The river has always been one of extremes, either in flood or in drought. That is the nature of the Darling River and provides the ethereal majesty of our most iconic river. After flowing southwest across outback New South Wales, the Darling River joins the Murray River at Wentworth on the New South Wales/Victoria border and, as one, flows through South Australia's Riverland region onto Lake Alexandrina and into the Southern Ocean.

The Indigenous Darling River

The Darling River has always been an integral part of the Indigenous culture, a culture that can be traced back at least 45,000 years and today, the river remains the lifeblood for their living culture. To the indigenous, the river had various names according to the local communities along the river, but the European name attributed to the river when it was 'discovered' by explorer Charles Sturt in 1829 was in honour of Sir Ralph Darling, the then Governor of New South Wales.

Evidence of its importance to the Indigenous cultures can be seen along the length of the waterway and probably the most visual are the fish traps at Brewarrina, to the most spiritual at the world's oldest ritual burial ground at Lake Mungo. In between there is a vast array of historical and sacred sites, For centuries the river had been home, fishing and hunting ground and trade route to the Aboriginal groups.

The European Darling River

The relative newcomers to the area, European explorers, set out to find the fabled 'inland sea', believing that the rivers of eastern Australian all ran into a vast inland sea. The early explorers were correct in thinking there was an inland sea, but they were about 50 million years too late as the climate was vastly different during the Cretaceous period when in fact the centre of Australia was a vast inland sea.

The 'Wild West' was a frontier for European settlement in the 19th century and cattlemen began to carve out vast stations and forged stock routes to the major commercial centres of Adelaide, Sydney and Melbourne. But the challenge faced by the pastoral pioneers was how to access these commercial centres via road transport which at the time was not well established. Many realised, and hoped, the river transport could further open up the outback and provide a vital link from the farm gate to the shipping ports of Adelaide and Melbourne that would provide transportation to England.

The dream began to become a reality when in 1859 a riverboat called Gemini skippered by William Randell reached Brewarrina (formerly known as 'Walcha Hut' and earlier as 'Fishery'), and with this first successful navigation of the Darling River, the potential for it to become a major transport route was realised.

By the 1890s, the river ports of Bourke, Wilcannia and Wentworth were busy servicing the 1+ million hectares wool empires of Outback NSW and southern Queensland. By the late 1880's Wentworth was Australia's busiest inland port. In 1895, 485 vessels passed through the Customs House (31 in one week alone).

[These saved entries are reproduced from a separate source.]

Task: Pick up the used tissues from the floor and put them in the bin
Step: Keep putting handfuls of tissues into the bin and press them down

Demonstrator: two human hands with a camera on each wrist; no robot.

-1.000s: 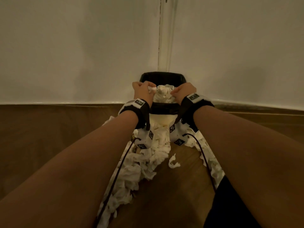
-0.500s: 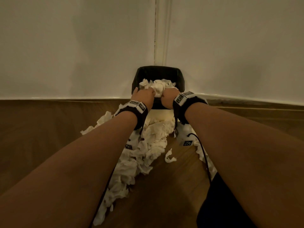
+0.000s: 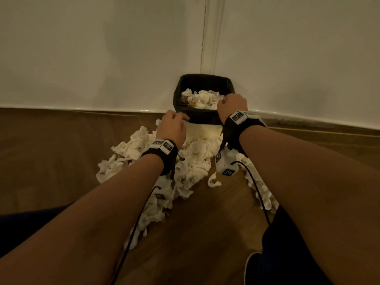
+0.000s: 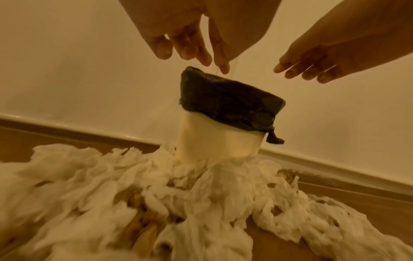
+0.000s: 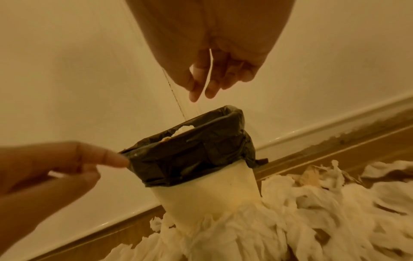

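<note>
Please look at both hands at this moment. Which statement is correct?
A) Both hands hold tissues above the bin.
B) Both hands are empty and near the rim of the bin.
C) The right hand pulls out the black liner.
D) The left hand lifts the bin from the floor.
B: the left hand and the right hand show loose, empty fingers beside the bin, while tissues lie on the floor.

A black strap (image 3: 164, 155) is worn on the left wrist and another black strap (image 3: 240, 128) on the right wrist, each topped by a white block printed with black square markers. White camera housings (image 3: 225, 164) bearing similar markers are hung beneath the wrists, and thin black cables (image 3: 257, 192) are led back from them. The forearms are left bare, and dark clothing (image 3: 287, 243) is seen at the lower edge.
</note>
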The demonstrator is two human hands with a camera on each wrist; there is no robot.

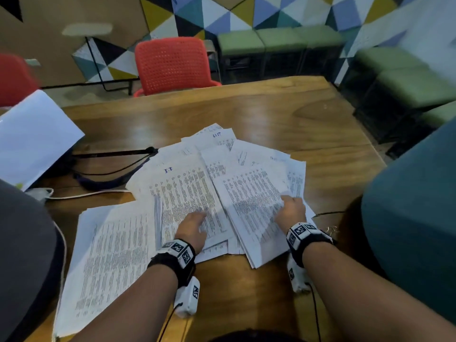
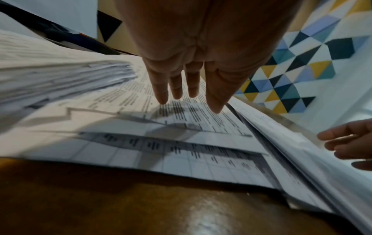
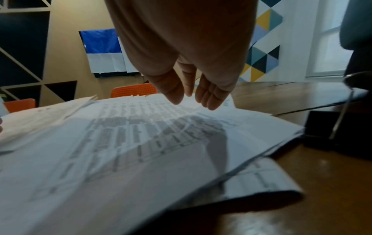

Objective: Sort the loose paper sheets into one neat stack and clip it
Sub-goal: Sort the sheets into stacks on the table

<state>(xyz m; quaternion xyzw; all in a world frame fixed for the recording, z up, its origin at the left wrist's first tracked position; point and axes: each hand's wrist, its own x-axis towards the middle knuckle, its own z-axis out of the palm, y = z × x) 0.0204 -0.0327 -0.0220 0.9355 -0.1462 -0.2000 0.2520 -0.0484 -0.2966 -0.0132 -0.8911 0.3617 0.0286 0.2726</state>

But the days of the river being the primary form of inland transport were full of challenges from the boom/bust nature of the river and the realisation that flow of the river restricted reliability and created uncertainty. By the early 1900s a new and more reliable form of transport, railways, was spreading inland. The days of the riverboats and ports were numbered.

Today, the Darling River is still an integral part of the outback, indigenous culture and pioneering history. Attempts are being made to manage this wonderful resource better, so it is available for not only the farmers and indigenous cultures who rely on it but also those who enjoy it recreationally.